I cut another minute out of "Blues for DG" [5.7 MB .mp3], and it's better now, I think. Also, the piano version of "Reel for Omniverters" ain't half bad for a guy playing with three arms: [2.6 MB]. The synth version is here, possibly to be revised with better synths.
Photos from the Wrecking Ball, a twice-monthly "Evening of Electronic Musical Debauchery and Mayhem" in Brooklyn. Top, Heat Sensor, three intense guys with laptops, who've gotten some ink recently working with hiphoppers MF Doom and King Ghidra. All glitchy texture and monotonously elegant looped beats, this was hard to stay focused on, except for occasionally ear-tickling Kruder & Dorfmeisterish atmospherics. Middle photo, Bubblyfish, incorporating 8-bit/gameboy sounds organically into danceable techno. This could be pop music in Europe, and that's meant as a compliment (because I hear they have techno on the radio over there, and not just in car commercials). Her final number--begun and ended with a childlike pecking out of "Good King Wenceslas"--especially shined. Not pictured because the photo was overexposed: Man From Planet Risk's jenghizkhan, the most dissonant and "art," as opposed to arty, entry in the program. He had beats, but also skronky sounds resembling giant uncoiling springs overlapping in reverberating, Stockhausenlike crescendos. Also, like Bubblyfish, some pretty melodies wafting into the mix.
Heat Sensor
Bubblyfish (and speckly texture on the photo--sorry)
"Reel for Omniverters" [2.7 MB .mp3]
A friend commented that he likes the music I wrote for the Macintosh SE better than what I'm doing now, because what I'm doing now is "dance music." I disagree that anything written in the last six months is particularly danceable, although I use a lot of dance tropes because I love it. FWIW, "Reel for Omniverters" is more in the old style of writing, just with newer instruments.

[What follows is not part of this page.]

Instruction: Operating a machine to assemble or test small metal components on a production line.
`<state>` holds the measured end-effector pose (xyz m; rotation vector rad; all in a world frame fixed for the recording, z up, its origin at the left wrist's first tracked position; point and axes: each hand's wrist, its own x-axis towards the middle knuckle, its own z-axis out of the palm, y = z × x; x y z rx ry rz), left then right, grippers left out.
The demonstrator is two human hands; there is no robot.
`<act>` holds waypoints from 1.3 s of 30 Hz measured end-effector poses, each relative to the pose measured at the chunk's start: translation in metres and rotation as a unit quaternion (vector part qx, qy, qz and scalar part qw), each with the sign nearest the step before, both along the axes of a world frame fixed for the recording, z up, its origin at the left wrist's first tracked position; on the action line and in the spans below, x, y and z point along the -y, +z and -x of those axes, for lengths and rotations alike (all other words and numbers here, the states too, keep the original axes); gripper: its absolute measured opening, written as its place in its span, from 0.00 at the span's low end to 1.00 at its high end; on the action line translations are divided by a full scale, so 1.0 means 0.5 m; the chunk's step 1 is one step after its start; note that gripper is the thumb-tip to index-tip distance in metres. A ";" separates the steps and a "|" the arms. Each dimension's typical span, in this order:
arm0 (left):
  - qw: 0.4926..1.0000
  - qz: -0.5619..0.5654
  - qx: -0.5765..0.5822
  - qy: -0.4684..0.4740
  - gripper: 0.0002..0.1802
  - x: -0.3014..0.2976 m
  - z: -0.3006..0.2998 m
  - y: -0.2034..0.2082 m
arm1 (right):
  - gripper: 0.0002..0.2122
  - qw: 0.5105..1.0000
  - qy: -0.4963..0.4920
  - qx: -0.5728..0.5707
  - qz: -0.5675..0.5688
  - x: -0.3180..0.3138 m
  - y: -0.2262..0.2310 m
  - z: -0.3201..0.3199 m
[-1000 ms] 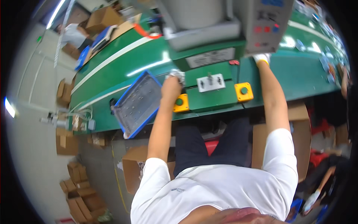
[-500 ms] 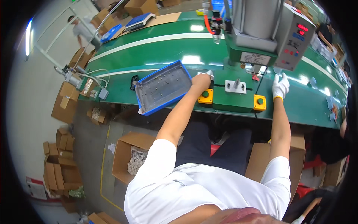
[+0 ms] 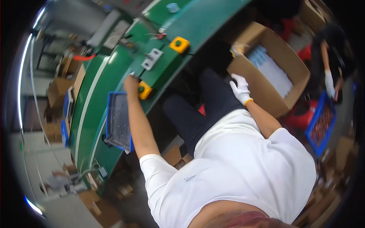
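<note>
Head view: long green workbench slanting from far right to near left. At right, off the bench, open brown carton with pale contents; top edge likely to snag a glove passing too close. On the bench, green machine base topped by a metal plate. Left of it, blue tray, partly behind the left forearm, near corner apparently past the bench edge; possible tipping from a forearm knock. Just beyond the tray, left hand, blurred, finger spread and any hold impossible to tell. Beside the carton, right hand in a white glove, fingers loosely spread, nothing visible in hold, contact with the cardboard uncertain. Close by the left hand, yellow button box; accidental press conceivable from a careless wrist. Smallest, scattered tiny pieces in the tray, easily spilled by a jolt.
</note>
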<state>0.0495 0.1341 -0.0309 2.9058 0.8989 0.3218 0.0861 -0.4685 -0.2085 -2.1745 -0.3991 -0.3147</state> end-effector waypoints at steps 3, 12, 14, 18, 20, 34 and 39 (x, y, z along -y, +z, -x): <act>0.999 -0.034 0.009 -0.036 0.19 -0.010 -0.003 0.001 | 0.20 0.918 -0.120 -0.378 -0.019 0.214 -0.122 0.178; 0.995 0.000 0.021 -0.099 0.14 -0.002 0.000 0.013 | 0.13 0.723 0.076 -0.507 0.463 0.613 -0.337 0.610; 0.997 -0.014 -0.008 -0.069 0.14 -0.009 0.025 0.025 | 0.12 0.732 0.113 -0.476 0.474 0.580 -0.377 0.601; 0.991 0.020 -0.010 -0.128 0.15 0.005 -0.051 -0.106 | 0.16 0.863 0.023 -0.370 0.342 0.671 -0.556 0.479; 0.985 0.029 -0.027 -0.171 0.15 0.030 -0.138 -0.100 | 0.15 0.860 -0.068 -0.379 0.333 0.611 -0.580 0.335; 0.989 0.042 -0.037 -0.135 0.30 -0.050 0.000 0.041 | 0.24 0.800 -0.090 -0.572 0.156 0.322 -0.349 0.234; 0.994 0.013 -0.061 -0.093 0.25 0.021 -0.032 0.017 | 0.23 0.713 -0.206 -0.636 0.212 0.511 -0.397 0.493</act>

Technical crap: this piece uses Cubase to control three synths, one "outboard" and two virtual. I spent a frustrating week trying to adapt my writing method to the Cubase environment and finally gave up. In Cubase, staff notes are contained within "parts" on a timeline, and you can't cut and paste notes, only parts. Which means constantly moving in and out of the parts to write. So what I did here was write the whole thing for piano in my notation program, which allows one to easily move notes around on any number of staffs, and then saved it as a MIDI file, which I imported into Cubase and used to play the instruments. So, why not just use the notation program to play the synths? Because it's limited to its own (conventional sounding) virtual instruments and its MIDI control isn't very good. Cubase is more compatible with the virtual instrument environment. Because the next step is to eliminate the use of Cubase's "house synths" and import (or control) better sounding ones.